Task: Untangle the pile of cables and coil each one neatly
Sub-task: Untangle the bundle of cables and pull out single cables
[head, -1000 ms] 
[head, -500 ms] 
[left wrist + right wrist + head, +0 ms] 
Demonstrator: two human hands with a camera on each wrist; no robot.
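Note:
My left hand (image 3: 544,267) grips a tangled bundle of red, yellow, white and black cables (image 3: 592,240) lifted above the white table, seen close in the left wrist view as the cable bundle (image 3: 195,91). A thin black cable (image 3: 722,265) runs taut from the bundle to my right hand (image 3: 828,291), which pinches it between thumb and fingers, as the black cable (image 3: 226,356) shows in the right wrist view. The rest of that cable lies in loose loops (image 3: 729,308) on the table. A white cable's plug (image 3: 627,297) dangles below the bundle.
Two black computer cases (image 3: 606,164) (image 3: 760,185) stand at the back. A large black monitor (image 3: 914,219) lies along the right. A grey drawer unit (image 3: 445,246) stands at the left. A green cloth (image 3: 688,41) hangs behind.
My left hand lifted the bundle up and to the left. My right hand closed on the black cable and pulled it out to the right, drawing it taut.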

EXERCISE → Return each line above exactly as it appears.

THE ANSWER →
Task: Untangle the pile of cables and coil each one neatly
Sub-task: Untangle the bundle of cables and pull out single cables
[head, -1000 ms] 
[head, -500 ms] 
[left wrist + right wrist + head, +0 ms] 
Demonstrator: two human hands with a camera on each wrist; no robot.
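Note:
My left hand (image 3: 544,267) grips a tangled bundle of red, yellow, white and black cables (image 3: 592,240) lifted above the white table, seen close in the left wrist view as the cable bundle (image 3: 195,91). A thin black cable (image 3: 722,265) runs taut from the bundle to my right hand (image 3: 828,291), which pinches it between thumb and fingers, as the black cable (image 3: 226,356) shows in the right wrist view. The rest of that cable lies in loose loops (image 3: 729,308) on the table. A white cable's plug (image 3: 627,297) dangles below the bundle.
Two black computer cases (image 3: 606,164) (image 3: 760,185) stand at the back. A large black monitor (image 3: 914,219) lies along the right. A grey drawer unit (image 3: 445,246) stands at the left. A green cloth (image 3: 688,41) hangs behind.
My left hand lifted the bundle up and to the left. My right hand closed on the black cable and pulled it out to the right, drawing it taut.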

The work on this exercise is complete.